**PROBLEM TO WORK ON:**
Below are records with pictures; copy word for word only the lines between the line with "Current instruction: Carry" and the line with "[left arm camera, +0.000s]", inclusive, and drop the pictures.

--- RECORDS ---

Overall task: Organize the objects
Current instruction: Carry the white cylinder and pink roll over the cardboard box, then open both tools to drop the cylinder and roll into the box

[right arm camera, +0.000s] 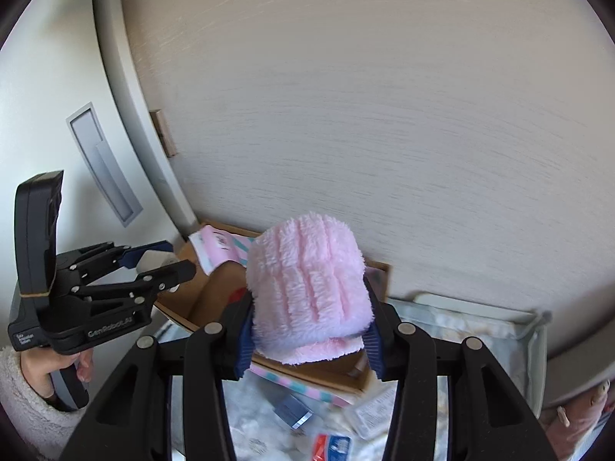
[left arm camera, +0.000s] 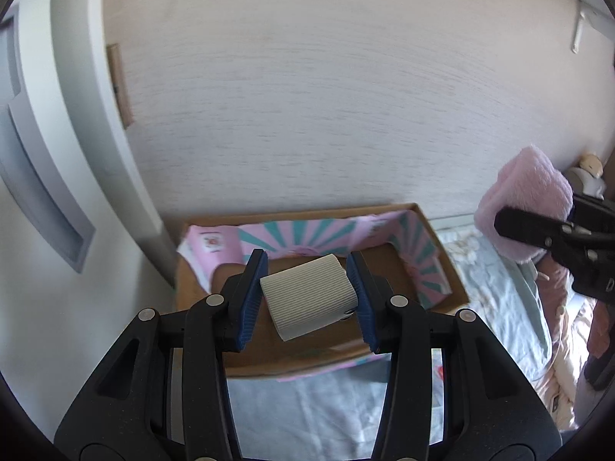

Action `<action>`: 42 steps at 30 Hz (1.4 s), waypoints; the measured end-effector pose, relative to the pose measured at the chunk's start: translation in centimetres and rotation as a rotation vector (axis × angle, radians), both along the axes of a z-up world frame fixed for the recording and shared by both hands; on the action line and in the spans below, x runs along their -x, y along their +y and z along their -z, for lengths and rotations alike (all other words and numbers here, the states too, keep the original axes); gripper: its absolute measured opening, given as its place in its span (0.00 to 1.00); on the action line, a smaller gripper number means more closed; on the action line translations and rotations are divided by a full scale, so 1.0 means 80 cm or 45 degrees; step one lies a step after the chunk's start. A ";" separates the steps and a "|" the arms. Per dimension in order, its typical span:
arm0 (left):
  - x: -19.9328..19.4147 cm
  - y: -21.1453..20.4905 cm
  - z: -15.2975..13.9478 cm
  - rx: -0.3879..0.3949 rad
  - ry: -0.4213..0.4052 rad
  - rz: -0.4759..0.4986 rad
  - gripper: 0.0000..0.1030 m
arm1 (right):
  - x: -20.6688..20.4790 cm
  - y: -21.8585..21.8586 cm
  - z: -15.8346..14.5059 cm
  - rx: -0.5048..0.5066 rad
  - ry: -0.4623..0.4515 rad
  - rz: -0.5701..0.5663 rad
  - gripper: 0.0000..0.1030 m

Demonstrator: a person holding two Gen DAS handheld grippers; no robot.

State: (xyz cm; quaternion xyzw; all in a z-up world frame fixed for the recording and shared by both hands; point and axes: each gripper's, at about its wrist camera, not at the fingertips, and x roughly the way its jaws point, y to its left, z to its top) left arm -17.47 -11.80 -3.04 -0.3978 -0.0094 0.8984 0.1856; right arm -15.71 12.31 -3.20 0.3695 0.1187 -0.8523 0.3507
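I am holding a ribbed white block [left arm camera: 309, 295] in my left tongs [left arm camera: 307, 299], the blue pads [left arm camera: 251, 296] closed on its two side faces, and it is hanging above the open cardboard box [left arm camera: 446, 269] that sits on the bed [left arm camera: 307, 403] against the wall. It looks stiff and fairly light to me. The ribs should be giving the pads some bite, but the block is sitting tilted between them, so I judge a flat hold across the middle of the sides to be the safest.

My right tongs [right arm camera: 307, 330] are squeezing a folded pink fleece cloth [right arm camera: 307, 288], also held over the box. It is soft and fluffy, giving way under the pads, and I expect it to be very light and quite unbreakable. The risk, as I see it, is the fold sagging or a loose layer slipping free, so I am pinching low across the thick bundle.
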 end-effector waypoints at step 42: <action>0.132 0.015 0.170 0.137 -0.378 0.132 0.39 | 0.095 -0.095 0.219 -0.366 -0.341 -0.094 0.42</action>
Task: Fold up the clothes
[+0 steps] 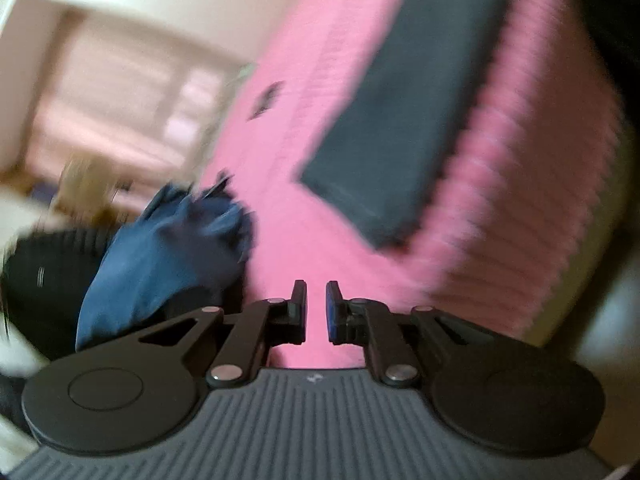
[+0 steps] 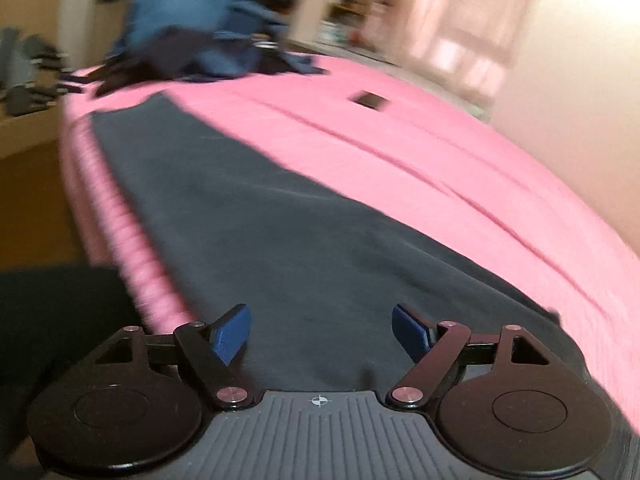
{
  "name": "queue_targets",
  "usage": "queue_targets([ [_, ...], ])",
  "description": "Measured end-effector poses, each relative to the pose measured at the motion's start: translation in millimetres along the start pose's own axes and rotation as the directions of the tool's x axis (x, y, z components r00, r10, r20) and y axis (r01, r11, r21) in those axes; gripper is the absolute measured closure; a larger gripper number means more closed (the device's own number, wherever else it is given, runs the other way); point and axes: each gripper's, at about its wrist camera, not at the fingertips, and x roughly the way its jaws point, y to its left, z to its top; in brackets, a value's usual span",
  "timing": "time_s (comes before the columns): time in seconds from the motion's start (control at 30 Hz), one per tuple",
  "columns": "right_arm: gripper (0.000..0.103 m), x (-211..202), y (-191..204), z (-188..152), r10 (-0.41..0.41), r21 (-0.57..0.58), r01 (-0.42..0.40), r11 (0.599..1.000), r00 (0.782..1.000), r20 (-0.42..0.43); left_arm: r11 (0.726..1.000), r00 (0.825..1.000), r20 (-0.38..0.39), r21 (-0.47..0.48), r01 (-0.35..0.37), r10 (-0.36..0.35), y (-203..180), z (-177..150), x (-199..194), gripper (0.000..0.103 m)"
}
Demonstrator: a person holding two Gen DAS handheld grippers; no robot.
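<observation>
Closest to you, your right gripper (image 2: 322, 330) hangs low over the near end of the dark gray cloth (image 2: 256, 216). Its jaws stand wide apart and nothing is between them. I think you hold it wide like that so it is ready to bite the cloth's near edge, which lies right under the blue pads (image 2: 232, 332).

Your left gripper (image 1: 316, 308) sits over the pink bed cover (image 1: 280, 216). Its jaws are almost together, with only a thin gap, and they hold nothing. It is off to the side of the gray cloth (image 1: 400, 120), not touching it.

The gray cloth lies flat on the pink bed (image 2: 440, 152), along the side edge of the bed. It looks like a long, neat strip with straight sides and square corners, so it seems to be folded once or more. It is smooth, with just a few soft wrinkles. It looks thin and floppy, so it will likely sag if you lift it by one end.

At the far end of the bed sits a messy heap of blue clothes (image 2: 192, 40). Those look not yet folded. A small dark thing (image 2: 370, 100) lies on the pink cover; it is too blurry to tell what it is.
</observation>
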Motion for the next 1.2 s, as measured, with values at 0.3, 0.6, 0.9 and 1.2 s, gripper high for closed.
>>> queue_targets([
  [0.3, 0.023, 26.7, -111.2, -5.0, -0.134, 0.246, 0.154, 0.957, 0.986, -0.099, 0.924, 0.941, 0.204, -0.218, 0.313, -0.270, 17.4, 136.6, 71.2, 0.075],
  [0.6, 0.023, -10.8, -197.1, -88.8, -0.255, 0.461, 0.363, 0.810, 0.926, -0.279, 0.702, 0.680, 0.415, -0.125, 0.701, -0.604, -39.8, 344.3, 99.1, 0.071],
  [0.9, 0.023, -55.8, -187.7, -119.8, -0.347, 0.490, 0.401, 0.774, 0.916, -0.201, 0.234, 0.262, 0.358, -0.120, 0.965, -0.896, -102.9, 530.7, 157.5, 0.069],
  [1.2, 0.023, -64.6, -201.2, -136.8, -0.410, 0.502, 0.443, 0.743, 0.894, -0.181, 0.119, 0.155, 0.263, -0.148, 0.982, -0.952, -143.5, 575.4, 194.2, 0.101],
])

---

**SOLUTION TO THIS TASK:**
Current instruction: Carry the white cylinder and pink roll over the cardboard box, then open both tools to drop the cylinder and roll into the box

[right arm camera, +0.000s] 
[left arm camera, +0.000s] 

There is nothing more to this answer.